Information provided Block Start

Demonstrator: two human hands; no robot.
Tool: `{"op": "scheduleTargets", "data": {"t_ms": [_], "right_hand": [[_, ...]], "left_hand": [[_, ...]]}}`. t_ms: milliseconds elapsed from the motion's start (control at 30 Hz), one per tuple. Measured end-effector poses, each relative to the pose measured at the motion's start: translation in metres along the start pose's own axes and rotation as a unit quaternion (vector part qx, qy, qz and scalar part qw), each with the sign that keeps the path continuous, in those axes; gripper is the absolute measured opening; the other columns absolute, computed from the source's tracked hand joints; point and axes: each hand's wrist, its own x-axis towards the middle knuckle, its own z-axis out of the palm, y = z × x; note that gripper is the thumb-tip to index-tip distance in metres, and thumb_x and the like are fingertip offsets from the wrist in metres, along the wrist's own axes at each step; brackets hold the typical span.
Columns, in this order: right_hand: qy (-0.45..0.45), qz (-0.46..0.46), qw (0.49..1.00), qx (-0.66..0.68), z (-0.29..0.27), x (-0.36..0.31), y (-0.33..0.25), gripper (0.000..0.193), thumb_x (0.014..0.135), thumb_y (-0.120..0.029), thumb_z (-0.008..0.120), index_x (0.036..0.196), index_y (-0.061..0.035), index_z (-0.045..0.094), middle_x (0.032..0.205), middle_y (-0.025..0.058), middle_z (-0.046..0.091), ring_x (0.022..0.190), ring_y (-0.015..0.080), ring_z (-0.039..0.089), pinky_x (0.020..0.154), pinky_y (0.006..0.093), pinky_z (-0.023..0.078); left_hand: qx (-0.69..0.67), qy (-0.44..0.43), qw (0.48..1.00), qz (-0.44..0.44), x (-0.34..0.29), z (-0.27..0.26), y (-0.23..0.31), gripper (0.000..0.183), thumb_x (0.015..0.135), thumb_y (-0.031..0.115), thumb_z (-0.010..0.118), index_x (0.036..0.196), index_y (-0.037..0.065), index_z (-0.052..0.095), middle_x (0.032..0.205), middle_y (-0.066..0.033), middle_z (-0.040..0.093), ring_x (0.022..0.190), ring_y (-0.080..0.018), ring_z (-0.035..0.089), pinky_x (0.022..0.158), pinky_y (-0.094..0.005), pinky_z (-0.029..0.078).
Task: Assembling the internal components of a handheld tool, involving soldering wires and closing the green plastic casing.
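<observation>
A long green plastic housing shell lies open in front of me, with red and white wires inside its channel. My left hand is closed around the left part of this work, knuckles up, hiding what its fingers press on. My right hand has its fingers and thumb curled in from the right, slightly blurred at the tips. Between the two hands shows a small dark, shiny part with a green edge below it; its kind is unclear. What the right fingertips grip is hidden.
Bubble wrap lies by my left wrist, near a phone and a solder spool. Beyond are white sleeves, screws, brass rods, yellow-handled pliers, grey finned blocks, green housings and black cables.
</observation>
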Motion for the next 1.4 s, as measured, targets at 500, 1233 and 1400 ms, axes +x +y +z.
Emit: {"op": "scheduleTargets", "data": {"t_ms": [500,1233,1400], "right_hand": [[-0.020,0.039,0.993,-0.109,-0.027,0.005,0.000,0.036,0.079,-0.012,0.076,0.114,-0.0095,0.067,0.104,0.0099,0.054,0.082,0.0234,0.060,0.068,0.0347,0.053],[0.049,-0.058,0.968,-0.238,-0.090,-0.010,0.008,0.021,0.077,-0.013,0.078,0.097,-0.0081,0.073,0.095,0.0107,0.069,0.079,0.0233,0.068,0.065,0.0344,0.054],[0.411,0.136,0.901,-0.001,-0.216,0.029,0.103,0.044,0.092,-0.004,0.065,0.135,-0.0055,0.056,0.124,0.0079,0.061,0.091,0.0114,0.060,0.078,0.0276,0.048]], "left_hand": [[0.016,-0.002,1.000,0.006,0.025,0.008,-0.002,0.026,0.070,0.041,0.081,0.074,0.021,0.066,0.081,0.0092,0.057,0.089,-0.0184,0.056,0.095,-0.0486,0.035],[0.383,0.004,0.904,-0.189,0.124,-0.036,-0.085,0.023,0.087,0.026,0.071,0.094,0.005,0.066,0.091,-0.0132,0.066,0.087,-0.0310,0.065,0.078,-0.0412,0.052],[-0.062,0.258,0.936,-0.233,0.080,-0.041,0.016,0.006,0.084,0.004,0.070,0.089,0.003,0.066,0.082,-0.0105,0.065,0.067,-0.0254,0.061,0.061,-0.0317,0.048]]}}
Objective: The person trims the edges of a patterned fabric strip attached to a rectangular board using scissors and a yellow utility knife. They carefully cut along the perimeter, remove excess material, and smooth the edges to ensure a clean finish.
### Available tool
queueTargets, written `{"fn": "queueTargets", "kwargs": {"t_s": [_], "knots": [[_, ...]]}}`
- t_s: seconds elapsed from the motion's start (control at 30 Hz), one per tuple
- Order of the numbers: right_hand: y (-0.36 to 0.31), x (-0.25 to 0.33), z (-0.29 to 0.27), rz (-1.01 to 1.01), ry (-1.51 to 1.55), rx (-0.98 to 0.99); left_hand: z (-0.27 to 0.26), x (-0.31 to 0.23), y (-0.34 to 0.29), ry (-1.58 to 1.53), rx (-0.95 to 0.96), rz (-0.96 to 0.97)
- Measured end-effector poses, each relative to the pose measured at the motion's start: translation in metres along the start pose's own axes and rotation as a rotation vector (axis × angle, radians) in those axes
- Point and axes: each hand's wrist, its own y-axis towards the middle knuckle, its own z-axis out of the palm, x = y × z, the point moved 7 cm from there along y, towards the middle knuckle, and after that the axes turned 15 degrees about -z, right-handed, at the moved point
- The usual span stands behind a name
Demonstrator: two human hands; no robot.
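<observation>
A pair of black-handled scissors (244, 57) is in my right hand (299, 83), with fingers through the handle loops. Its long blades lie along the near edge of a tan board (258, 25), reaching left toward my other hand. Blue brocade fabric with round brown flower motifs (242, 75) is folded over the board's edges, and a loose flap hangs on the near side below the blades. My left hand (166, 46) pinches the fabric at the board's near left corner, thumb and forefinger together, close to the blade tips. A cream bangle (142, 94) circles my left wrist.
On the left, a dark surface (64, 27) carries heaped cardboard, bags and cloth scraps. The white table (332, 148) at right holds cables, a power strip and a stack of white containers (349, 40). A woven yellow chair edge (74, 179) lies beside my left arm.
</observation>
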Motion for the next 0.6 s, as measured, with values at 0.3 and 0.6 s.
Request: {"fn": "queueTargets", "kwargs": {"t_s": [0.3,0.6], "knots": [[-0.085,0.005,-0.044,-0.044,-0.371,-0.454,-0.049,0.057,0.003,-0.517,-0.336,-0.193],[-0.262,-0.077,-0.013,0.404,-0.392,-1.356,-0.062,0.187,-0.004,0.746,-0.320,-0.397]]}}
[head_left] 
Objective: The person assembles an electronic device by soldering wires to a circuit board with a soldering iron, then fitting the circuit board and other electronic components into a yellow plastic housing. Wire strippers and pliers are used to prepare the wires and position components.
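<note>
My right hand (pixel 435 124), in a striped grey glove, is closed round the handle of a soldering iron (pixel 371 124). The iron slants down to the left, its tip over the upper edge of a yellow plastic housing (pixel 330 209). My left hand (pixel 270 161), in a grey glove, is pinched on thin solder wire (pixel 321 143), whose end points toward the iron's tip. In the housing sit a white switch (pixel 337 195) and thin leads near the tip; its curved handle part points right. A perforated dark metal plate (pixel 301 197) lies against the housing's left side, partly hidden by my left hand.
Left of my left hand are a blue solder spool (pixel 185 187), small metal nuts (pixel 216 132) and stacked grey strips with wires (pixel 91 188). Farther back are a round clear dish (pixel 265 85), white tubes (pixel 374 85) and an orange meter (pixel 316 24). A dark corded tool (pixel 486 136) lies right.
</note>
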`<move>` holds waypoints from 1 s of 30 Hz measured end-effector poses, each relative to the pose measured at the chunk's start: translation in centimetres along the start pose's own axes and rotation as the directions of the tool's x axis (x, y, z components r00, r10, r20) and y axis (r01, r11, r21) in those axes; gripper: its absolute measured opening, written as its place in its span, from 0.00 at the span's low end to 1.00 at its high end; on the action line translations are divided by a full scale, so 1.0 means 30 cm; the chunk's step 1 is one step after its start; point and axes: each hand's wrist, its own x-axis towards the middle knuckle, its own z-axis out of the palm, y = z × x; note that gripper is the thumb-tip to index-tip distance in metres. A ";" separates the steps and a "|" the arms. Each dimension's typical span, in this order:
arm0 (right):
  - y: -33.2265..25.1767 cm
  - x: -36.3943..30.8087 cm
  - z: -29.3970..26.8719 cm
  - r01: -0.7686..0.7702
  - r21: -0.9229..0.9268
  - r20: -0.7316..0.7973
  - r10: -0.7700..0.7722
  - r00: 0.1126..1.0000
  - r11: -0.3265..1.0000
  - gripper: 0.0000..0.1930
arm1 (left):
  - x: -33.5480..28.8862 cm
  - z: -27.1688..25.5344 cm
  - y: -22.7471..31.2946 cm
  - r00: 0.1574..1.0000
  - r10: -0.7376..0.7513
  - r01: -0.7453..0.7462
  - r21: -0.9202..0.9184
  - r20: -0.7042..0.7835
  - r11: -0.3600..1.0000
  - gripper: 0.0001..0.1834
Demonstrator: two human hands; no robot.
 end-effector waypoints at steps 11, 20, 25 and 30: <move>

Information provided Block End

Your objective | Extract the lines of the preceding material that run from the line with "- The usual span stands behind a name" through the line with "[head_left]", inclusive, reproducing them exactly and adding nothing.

Answer |
- The usual span stands behind a name
Demonstrator: two human hands; no robot.
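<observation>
A pair of black-handled scissors (244, 57) is in my right hand (299, 83), with fingers through the handle loops. Its long blades lie along the near edge of a tan board (258, 25), reaching left toward my other hand. Blue brocade fabric with round brown flower motifs (242, 75) is folded over the board's edges, and a loose flap hangs on the near side below the blades. My left hand (166, 46) pinches the fabric at the board's near left corner, thumb and forefinger together, close to the blade tips. A cream bangle (142, 94) circles my left wrist.
On the left, a dark surface (64, 27) carries heaped cardboard, bags and cloth scraps. The white table (332, 148) at right holds cables, a power strip and a stack of white containers (349, 40). A woven yellow chair edge (74, 179) lies beside my left arm.
</observation>
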Motion for the next 0.6 s, as measured, with values at 0.3 and 0.6 s.
Request: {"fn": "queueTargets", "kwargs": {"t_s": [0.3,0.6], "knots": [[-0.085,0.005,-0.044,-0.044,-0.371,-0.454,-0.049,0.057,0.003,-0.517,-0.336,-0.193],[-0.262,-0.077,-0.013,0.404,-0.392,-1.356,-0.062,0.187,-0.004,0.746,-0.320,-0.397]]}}
[head_left] 

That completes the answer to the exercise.